Çevre yatırımları konusunda İzmir Büyükşehir Belediyesi’nin, tek eksiğinin katı atık bertaraf tesisi olduğunu iddia eden Başkan Aziz Kocaoğlu, yıllardır sürdürdükleri yer arayış çalışmalarının her defasında “bir yerlerden” geri döndüğünü belirterek şöyle devam etti:
“İzmir’in modern teknoloji ile inşa edilmiş bir katı atık değerlendirme bertaraf tesisine kavuşması artık kaçınılmaz zorunluluk haline gelmiştir. Ancak böylesine önemli bir konunun, bazı kesimler tarafından bilimden, akıldan ve mantıktan uzak bir şekilde, sadece siyasi kaygıların güdümünde ele alınıyor olması, kentimiz adına üzüntü vericidir. Bugüne kadar defalarca açıkladığımız ve kentin tüm kesimleriyle paylaştığımız projenin, dış ortama koku, sızıntı suyu ve gürültü gibi hiçbir olumsuz etkisinin olmayacağını, tesis için 4 kilometrelik yol yapılacağını ve çöp TIR’larının hiçbir yerleşim yerinden geçmeyeceğini, ortalama algı düzeyine sahip herkesin artık idrak etmiş olacağı kanaatindeyim.

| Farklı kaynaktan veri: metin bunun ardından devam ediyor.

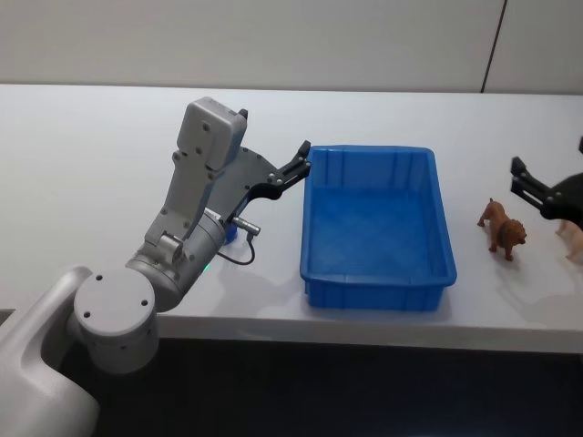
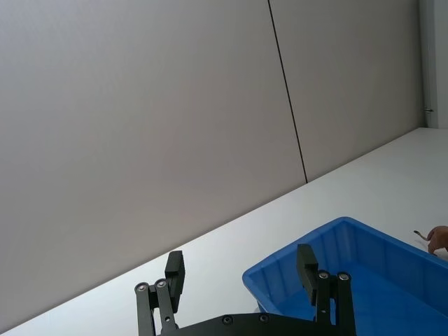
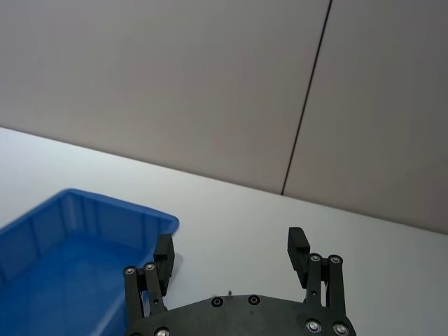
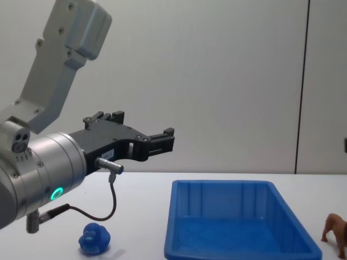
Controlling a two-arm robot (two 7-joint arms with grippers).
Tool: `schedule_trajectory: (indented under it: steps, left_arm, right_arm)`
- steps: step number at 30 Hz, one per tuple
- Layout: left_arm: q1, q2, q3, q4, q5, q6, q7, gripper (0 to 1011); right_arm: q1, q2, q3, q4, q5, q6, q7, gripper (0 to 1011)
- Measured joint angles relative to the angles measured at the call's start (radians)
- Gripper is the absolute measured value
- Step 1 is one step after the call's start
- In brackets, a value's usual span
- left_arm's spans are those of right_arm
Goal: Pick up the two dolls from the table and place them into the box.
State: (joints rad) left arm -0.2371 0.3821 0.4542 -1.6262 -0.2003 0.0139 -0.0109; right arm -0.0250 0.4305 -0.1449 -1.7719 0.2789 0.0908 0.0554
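Nothing is boxed yet — the box lies empty. The duck sits on the table to its left, the brown animal to its right. The left gripper and right gripper hover wide open, holding nothing — both picks are left to do.

Left arm, at the left of the head view: silver-grey cylindrical joints, a boxy pale-grey link and a round cap with small dark screws. A green light ring glows on the wrist, near a looping black cable. The left gripper and right gripper are matte black with silver screw heads.
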Motion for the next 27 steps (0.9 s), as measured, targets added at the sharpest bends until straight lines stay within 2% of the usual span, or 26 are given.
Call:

Bilindiği üzere, projenin yer tespiti konusundaki çalışmalarımızı sadece ve sadece bilimin önderliğinde yaptık. Uzun araştırmalarımız sonunda Çiğli-Menemen-Karşıyaka’nın kesişme noktasında belirlediğimiz alan için Enerji ve Tabii Kaynaklar Bakanlığı ile bağlı kuruluşlarına, Çevre ve Şehircilik İl Müdürlüğü’ne, Gıda Tarım ve Hayvancılık Müdürlüğü’ne, Devlet Su İşleri’ne, İZSU Genel Müdürlüğü’ne, Orman Bölge Müdürlüğü’ne, Gediz Dağıtım A.Ş ile Türkiye Elektrik İletim A.Ş’ye görüş sorduk. Hepsi ‘olumlu’ yanıt verdi. Konunun uzmanlarını, Türkiye Mühendis ve Mimar Odaları Birliği’ne bağlı meslek odalarının başkan ve temsilcilerini projenin tüm detayları ve aşamaları hakkında bilgilendirdik. 18 resmi kurumun temsilcilerinin yer aldığı Mahalli Çevre Kurulu, “Kuzey Bölgesi Katı Atık Değerlendirme ve Bertaraf Tesisi Projesi”ne ait yer seçiminin uygun olduğuna oy birliği ile karar verdi. Tesisin kurulacağı yere ilişkin ön fizibilite raporu Çevre ve Şehircilik Bakanlığı’na teslim edildi.”

“Bugün gelinen nokta itibariyle, bir takım siyasi aktörlerin sadece ve sadece Büyükşehir Belediyesi’nin başarılı olacağı kaygısıyla hareket etmesi, kentimize telafisi mümkün olmayacak zararlar vermektedir’’ diyen Kocaoğlu; sözlerini şöyle tamamladı:

’’İzmir’e modern bir katı atık tesisi kurulmaması için bayraktarlık yapan iktidar milletvekilleri, anlaşılıyor ki, aslında projelerin içeriğiyle ilgilenmiyor. Sadece yapılmadığı takdirde oluşacak mağduriyetten nasıl bir siyasi rant elde edeceklerini düşünüyorlar. Buradan duyarlı çevre örgütlerine, bilim adamlarına, İzmir’i seven tüm insanlara sesleniyorum: Bu kentin geleceğinin üç beş siyasetçinin hırsına kurban edilmesine izin vermeyin. Bu proje sadece benim ya da İzmir Büyükşehir Belediyesi’nin projesi değildir. Bu proje İzmir’in projesidir. Gelecek nesillerin temiz bir çevrede, sağlıklı bir yaşam sürmesinin teminatı olacak bir projedir. Kısır tartışmalarla kaybettiğimiz her gün, çocuklarımızın geleceğinden çalmaktadır.”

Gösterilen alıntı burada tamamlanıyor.